Description of the task> The whole answer is the data below, retyped exactly.
── Provided material
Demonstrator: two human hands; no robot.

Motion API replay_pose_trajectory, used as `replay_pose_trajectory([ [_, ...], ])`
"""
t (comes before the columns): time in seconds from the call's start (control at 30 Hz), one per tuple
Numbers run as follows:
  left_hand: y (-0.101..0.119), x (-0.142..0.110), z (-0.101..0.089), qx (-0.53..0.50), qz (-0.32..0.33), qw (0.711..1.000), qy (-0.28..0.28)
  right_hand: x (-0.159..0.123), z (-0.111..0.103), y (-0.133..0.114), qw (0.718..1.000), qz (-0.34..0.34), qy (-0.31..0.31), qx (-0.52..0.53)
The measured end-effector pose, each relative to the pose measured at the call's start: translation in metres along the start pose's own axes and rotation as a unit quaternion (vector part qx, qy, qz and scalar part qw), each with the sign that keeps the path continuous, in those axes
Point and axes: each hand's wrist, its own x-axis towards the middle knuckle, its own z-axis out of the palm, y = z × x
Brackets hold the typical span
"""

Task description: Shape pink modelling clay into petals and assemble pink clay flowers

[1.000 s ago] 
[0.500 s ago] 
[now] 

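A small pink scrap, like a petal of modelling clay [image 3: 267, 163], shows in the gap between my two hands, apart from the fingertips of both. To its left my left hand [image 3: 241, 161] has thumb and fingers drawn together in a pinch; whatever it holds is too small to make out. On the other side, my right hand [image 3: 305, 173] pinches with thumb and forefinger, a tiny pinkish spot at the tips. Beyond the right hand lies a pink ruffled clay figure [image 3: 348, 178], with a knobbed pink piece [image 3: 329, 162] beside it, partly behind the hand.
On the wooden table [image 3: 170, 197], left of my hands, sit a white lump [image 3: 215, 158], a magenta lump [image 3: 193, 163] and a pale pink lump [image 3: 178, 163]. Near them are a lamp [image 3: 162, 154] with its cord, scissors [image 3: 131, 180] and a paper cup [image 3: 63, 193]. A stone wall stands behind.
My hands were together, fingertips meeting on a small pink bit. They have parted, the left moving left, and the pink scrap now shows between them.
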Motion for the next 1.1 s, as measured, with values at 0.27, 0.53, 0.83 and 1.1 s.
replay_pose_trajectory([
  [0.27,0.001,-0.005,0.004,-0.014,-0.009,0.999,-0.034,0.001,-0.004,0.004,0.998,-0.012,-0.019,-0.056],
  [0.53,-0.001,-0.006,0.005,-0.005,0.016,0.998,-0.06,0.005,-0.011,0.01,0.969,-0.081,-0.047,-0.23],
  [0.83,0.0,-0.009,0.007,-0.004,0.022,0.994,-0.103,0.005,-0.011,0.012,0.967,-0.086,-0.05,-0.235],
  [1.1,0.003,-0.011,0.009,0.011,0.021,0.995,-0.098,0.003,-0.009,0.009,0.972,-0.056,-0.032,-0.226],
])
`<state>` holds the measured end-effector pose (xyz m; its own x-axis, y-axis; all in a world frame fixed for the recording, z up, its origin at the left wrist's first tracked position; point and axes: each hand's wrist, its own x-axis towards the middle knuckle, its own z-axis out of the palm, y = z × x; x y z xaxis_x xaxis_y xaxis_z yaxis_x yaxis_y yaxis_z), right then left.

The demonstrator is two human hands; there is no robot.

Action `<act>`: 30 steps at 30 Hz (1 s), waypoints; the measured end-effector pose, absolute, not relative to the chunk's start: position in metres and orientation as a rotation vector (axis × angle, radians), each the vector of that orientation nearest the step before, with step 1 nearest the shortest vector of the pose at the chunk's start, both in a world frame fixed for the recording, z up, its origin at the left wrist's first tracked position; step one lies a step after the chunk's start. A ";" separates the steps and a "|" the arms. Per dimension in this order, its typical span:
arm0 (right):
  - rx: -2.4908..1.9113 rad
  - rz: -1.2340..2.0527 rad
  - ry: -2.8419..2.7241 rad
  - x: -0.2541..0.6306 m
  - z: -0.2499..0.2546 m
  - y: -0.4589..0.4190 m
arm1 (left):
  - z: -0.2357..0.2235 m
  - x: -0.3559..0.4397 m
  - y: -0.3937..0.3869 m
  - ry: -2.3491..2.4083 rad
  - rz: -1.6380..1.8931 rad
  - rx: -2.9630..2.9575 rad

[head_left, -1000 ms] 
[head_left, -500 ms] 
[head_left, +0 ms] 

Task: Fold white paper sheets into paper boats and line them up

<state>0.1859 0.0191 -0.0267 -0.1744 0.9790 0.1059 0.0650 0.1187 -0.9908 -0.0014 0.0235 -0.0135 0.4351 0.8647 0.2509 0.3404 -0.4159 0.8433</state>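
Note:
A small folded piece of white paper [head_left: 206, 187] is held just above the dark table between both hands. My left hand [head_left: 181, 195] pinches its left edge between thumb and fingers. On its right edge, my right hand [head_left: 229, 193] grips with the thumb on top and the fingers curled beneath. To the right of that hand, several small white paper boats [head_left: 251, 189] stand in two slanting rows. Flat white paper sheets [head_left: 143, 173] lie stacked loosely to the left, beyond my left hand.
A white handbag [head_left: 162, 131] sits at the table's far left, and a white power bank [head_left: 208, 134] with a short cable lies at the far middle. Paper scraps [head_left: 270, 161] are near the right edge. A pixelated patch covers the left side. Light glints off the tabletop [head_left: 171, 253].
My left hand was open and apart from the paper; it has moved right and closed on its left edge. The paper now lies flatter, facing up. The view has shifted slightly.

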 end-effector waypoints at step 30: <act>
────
Completed exercise>
Demonstrator: two human hands; no robot.

Motion API replay_pose_trajectory, used as `replay_pose_trajectory([ [_, ...], ])`
"""
t (comes before the columns): time in seconds from the call's start (control at 30 Hz), one per tuple
Numbers run as follows:
  left_hand: y (-0.101..0.119), x (-0.142..0.110), z (-0.101..0.089), qx (-0.53..0.50), qz (-0.32..0.33), qw (0.711..1.000), qy (-0.28..0.28)
  right_hand: x (-0.159..0.123), z (-0.111..0.103), y (-0.133..0.114), qw (0.718..1.000), qz (-0.34..0.34), qy (-0.31..0.31), qx (-0.52..0.53)
The measured end-effector pose, each relative to the pose measured at the call's start: translation in metres along the start pose's own axes and rotation as a unit quaternion (vector part qx, qy, qz and scalar part qw), each with the sign that keeps the path continuous, in those axes
Point and axes: each hand's wrist, its own x-axis towards the middle knuckle, its own z-axis out of the palm, y = z × x
Brackets hold the typical span
"""

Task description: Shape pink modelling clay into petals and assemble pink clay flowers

[1.000 s ago] 
[0.500 s ago] 
[now] 

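A small pink scrap, like a petal of modelling clay [image 3: 267, 163], shows in the gap between my two hands, apart from the fingertips of both. To its left my left hand [image 3: 241, 161] has thumb and fingers drawn together in a pinch; whatever it holds is too small to make out. On the other side, my right hand [image 3: 305, 173] pinches with thumb and forefinger, a tiny pinkish spot at the tips. Beyond the right hand lies a pink ruffled clay figure [image 3: 348, 178], with a knobbed pink piece [image 3: 329, 162] beside it, partly behind the hand.
On the wooden table [image 3: 170, 197], left of my hands, sit a white lump [image 3: 215, 158], a magenta lump [image 3: 193, 163] and a pale pink lump [image 3: 178, 163]. Near them are a lamp [image 3: 162, 154] with its cord, scissors [image 3: 131, 180] and a paper cup [image 3: 63, 193]. A stone wall stands behind.
My hands were together, fingertips meeting on a small pink bit. They have parted, the left moving left, and the pink scrap now shows between them.
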Motion for the next 1.1 s, as measured, with values at 0.27, 0.53, 0.83 and 1.1 s.
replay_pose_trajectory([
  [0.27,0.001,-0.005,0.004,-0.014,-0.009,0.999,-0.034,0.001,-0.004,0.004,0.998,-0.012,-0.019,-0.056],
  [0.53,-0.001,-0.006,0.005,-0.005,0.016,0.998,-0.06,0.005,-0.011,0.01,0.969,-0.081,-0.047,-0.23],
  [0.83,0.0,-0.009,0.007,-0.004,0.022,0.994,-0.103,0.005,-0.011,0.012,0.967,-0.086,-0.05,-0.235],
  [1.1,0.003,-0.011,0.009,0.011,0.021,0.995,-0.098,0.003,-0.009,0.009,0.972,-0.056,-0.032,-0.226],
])
`<state>` holds the measured end-effector pose (xyz m; its own x-axis, y-axis; all in a world frame fixed for the recording, z up, its origin at the left wrist's first tracked position; point and axes: each hand's wrist, its own x-axis towards the middle knuckle, its own z-axis out of the palm, y = z × x; x y z xaxis_x xaxis_y xaxis_z yaxis_x yaxis_y yaxis_z), right then left.

The demonstrator is two human hands; there is no robot.

Action `<act>`: 30 steps at 30 Hz (1 s), waypoints; the measured end-effector pose, absolute, not relative to the chunk's start: position in metres and orientation as a rotation vector (axis × angle, radians), each the vector of that orientation nearest the step before, with step 1 nearest the shortest vector of the pose at the chunk's start, both in a world frame fixed for the recording, z up, its origin at the left wrist's first tracked position; step one lies a step after the chunk's start. A ";" separates the steps and a "|" the arms. Per dimension in this order, its typical span:
arm0 (right):
  - rx: -2.4908..1.9113 rad
  - rz: -1.2340..2.0527 rad
  - ry: -2.8419..2.7241 rad
  - x: -0.2541..0.6306 m
  - z: -0.2499..0.2546 m
  - y: -0.4589..0.4190 m
arm1 (left):
  - z: -0.2357..0.2235 m
  - x: -0.3559..0.4397 m
  - y: -0.3937..0.3869 m
  - ry: -2.3491..2.4083 rad
  - rz: -1.6380..1.8931 rad
  - rx: -2.9630..2.9575 rad

[head_left, -1000 ms] 
[head_left, -500 ms] 
[head_left, +0 ms] 

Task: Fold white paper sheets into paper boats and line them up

<state>0.1859 0.0191 -0.0267 -0.1744 0.9790 0.1059 0.0650 0.1187 -0.9908 -0.0014 0.0235 -0.0135 0.4351 0.8647 0.2509 0.3404 -0.4159 0.8433</state>
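Note:
A small folded piece of white paper [head_left: 206, 187] is held just above the dark table between both hands. My left hand [head_left: 181, 195] pinches its left edge between thumb and fingers. On its right edge, my right hand [head_left: 229, 193] grips with the thumb on top and the fingers curled beneath. To the right of that hand, several small white paper boats [head_left: 251, 189] stand in two slanting rows. Flat white paper sheets [head_left: 143, 173] lie stacked loosely to the left, beyond my left hand.
A white handbag [head_left: 162, 131] sits at the table's far left, and a white power bank [head_left: 208, 134] with a short cable lies at the far middle. Paper scraps [head_left: 270, 161] are near the right edge. A pixelated patch covers the left side. Light glints off the tabletop [head_left: 171, 253].
My left hand was open and apart from the paper; it has moved right and closed on its left edge. The paper now lies flatter, facing up. The view has shifted slightly.
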
 end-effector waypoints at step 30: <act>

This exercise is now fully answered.